With a few extended compounds, both terms may be pluralized—again, with an alternative (which may be more prevalent, e.g., heads of state):

head of state heads of states/heads of state
son of a bitch sons of bitches/sons-of-a-bitch

With extended compounds constructed around o', only the last term is pluralized (or left unchanged if it is already plural):

cat-o'-nine-tails cat-o'-nine-tails
jack-o'-lantern jack-o'-lanterns
will-o'-the-wisp will-o'-the-wisps

See also the Headless nouns section below.

French compounds

Many English compounds have been borrowed directly from French, and these generally follow a somewhat different set of rules. French-loaned compounds with a head at the beginning tend to pluralize both words, according to French practice:

agent provocateur agents provocateurs
entente cordiale ententes cordiales
fait accompli faits accomplis
idée fixe idées fixes

For compounds adopted directly from French where the head comes at the end, it is generally regarded as acceptable either to pluralize both words or only the last:

beau geste beaux gestes/beau gestes
belle époque belles époques/belle époques
bon mot bons mots/bon mots
bon vivant bons vivants/bon vivants
bel[1] homme beaux hommes

Notes:

  1. If the adjectives beau "beautiful/handsome", nouveau "new", or vieux "old" precede a masculine singular noun beginning with a vowel or a mute "h", they are changed to bel, nouvel, and vieil to help ease the pronunciation. The normal plural rule applies to plural nouns.

French-loaned compounds longer than two words tend to follow the rules of the original language, which usually involves pluralizing only the head at the beginning:

aide-de-camp aides-de-camp
cri du coeur cris du coeur
coup d'état coups d'état
tour de force tours de force

but:

tête-à-tête tête-à-têtes

A distinctive case is the compound film noir. For this French-loaned artistic term, English-language texts variously use as the plural films noirs, films noir, and, most prevalently, film noirs. The 11th edition of the standard Merriam-Webster's Collegiate Dictionary (2006) lists film noirs as the preferred style. Three primary bases may be identified for this:

  1. Unlike other compounds borrowed directly from French, film noir is used to refer primarily to English-language cultural artifacts; a typically English-style plural is thus unusually appropriate.
  2. Again, unlike other foreign-loaned compounds, film noir refers specifically to the products of popular culture; consequently, popular usage holds more orthographical authority than is usual.
  3. English has adopted noir as a stand-alone noun in artistic contexts, leading it to serve as the lone head in a variety of compounds (e.g., psycho-noir, sci-fi noir).

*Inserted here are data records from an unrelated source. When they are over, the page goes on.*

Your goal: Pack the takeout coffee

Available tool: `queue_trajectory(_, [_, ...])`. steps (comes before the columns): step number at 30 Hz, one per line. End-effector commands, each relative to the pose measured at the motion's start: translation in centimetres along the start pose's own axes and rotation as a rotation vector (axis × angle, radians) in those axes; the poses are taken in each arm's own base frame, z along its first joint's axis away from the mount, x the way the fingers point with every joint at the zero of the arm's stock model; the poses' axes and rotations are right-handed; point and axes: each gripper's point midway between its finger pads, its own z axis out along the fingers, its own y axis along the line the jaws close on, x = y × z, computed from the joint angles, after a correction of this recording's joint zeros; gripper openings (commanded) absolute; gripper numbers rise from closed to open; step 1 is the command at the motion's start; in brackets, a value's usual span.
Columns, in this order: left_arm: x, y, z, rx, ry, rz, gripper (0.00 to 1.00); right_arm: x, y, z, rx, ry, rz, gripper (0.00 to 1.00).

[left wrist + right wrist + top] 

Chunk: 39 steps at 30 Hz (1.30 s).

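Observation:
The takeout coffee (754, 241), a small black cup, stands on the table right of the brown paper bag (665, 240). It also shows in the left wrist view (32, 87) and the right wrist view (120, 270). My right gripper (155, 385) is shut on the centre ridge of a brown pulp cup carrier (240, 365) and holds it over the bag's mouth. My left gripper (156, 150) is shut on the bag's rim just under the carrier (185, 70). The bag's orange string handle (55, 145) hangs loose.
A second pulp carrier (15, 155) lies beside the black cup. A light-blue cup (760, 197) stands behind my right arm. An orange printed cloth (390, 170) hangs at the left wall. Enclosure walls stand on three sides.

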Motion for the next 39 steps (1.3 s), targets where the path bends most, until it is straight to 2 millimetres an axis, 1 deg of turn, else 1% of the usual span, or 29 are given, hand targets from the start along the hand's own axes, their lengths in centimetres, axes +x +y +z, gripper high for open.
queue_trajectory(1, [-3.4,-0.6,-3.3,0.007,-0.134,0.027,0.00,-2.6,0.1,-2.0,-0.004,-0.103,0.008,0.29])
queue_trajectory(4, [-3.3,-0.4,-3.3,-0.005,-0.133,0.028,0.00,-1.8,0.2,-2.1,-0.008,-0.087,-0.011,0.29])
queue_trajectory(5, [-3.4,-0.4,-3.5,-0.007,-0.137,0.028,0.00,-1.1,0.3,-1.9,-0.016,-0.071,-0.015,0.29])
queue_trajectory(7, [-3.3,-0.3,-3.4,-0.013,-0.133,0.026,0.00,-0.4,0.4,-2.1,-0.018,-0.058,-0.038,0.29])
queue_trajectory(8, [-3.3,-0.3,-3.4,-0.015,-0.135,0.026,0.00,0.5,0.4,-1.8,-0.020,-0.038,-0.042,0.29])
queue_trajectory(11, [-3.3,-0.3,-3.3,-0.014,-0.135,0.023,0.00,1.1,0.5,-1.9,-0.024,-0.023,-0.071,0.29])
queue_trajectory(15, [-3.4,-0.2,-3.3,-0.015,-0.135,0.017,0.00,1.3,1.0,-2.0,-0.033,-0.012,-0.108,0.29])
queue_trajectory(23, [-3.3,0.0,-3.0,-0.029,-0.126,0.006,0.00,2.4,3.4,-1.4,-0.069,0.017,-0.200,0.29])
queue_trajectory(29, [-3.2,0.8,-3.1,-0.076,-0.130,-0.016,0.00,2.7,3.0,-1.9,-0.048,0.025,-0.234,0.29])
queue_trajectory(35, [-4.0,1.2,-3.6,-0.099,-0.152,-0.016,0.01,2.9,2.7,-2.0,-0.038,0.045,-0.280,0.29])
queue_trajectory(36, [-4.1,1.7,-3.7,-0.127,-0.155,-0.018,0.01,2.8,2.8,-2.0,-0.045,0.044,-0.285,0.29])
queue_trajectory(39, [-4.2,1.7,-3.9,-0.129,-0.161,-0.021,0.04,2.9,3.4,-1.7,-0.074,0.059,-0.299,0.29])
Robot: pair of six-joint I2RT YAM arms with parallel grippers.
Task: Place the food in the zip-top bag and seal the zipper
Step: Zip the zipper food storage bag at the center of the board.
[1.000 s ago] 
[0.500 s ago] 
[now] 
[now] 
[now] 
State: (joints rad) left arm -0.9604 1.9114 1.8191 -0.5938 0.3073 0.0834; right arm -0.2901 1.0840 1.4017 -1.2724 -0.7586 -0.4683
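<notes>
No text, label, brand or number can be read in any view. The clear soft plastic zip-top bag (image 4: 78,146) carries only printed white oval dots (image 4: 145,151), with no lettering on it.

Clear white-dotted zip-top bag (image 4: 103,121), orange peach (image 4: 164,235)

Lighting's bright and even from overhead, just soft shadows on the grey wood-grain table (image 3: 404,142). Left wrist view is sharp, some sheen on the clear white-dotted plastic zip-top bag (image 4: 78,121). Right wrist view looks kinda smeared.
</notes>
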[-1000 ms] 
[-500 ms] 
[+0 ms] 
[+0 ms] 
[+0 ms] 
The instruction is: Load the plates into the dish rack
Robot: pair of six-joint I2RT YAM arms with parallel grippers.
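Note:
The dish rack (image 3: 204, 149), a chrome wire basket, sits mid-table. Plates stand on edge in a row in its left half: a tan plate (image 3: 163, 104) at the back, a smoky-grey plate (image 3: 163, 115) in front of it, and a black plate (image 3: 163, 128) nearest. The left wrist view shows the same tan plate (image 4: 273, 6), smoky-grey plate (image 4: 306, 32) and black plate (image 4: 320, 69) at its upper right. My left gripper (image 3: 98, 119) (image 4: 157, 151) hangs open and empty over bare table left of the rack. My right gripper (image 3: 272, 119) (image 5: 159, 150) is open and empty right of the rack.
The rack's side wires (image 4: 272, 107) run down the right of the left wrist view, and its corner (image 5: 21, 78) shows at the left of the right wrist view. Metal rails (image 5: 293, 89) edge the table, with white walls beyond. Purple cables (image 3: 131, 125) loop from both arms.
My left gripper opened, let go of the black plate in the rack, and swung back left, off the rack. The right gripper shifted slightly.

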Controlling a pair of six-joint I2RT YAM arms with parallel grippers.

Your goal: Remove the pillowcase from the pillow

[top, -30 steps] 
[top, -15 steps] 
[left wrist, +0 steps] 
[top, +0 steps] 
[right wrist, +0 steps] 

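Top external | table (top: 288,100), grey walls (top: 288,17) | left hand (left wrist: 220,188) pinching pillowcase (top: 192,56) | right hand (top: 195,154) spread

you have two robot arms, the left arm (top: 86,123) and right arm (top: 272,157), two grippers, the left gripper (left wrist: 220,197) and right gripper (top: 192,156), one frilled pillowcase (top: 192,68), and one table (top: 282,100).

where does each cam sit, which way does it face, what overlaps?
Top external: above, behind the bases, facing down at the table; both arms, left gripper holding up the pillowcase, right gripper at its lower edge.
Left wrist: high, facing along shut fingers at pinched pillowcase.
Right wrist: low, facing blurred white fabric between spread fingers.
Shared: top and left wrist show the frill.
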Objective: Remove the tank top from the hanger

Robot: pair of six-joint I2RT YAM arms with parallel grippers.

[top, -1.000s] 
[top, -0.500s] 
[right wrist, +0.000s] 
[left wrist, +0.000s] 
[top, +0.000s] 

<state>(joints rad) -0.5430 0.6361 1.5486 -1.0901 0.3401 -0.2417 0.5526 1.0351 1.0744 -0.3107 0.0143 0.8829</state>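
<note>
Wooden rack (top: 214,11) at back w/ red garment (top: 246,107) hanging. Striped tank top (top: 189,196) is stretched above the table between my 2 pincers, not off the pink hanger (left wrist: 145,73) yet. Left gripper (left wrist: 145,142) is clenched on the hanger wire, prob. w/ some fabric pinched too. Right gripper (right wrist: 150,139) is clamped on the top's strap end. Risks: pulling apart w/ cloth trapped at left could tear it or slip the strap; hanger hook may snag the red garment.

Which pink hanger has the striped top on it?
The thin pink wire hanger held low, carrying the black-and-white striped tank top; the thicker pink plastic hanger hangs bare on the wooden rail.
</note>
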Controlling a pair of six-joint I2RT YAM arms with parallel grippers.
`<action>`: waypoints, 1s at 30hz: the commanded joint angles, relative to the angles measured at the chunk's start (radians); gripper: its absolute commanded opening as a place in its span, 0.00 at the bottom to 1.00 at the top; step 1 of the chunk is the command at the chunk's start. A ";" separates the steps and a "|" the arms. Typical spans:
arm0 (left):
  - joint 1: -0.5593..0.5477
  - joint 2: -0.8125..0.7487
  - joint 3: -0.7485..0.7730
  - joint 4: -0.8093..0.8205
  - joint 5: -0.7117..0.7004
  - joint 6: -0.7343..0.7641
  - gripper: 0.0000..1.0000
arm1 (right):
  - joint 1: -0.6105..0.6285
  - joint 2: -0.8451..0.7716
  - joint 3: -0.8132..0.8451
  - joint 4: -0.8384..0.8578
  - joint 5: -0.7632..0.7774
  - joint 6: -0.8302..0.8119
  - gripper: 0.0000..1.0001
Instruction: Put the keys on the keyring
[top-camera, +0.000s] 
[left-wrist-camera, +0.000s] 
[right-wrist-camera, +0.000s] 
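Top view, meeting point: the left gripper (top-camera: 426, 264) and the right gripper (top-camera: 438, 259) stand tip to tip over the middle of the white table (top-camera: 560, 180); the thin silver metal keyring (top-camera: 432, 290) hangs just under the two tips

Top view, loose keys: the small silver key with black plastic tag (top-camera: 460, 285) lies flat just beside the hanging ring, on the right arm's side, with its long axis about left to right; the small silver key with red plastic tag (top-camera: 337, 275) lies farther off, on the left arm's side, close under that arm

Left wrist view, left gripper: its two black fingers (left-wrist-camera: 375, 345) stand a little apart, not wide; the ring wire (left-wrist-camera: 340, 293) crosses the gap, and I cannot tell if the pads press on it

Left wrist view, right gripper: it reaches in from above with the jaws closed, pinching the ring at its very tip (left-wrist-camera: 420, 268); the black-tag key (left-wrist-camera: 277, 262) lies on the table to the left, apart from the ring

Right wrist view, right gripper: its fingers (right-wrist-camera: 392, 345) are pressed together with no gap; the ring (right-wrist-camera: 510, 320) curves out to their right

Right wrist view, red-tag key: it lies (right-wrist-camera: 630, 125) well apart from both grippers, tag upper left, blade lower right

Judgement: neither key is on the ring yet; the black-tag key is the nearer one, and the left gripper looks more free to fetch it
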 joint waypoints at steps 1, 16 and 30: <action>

Plurals of letters and abbreviations

The plural of individual letters is normally written with -'s: there are two h's in this sentence; mind your p's and q's; dot the i's and cross the t's.

Some people extend this use of the apostrophe to other cases, such as plurals of numbers written in figures (e.g. "1990's"), words used as terms (e.g. "his writing uses a lot of but's"). However others prefer to avoid this method (which can lead to confusion with the possessive -'s), and write 1990s, buts; this is the style recommended by the Chicago Manual of Style.

Likewise, acronyms and initialisms are normally pluralized simply by adding (lowercase) -s, as in MPs, although the apostrophe is sometimes seen. Use of the apostrophe is more common in those cases where the letters are followed by periods (B.A.'s), or where the last letter is S (as in PS's and CAS's, although PSs and CASs are also acceptable; the ending -es is also sometimes seen).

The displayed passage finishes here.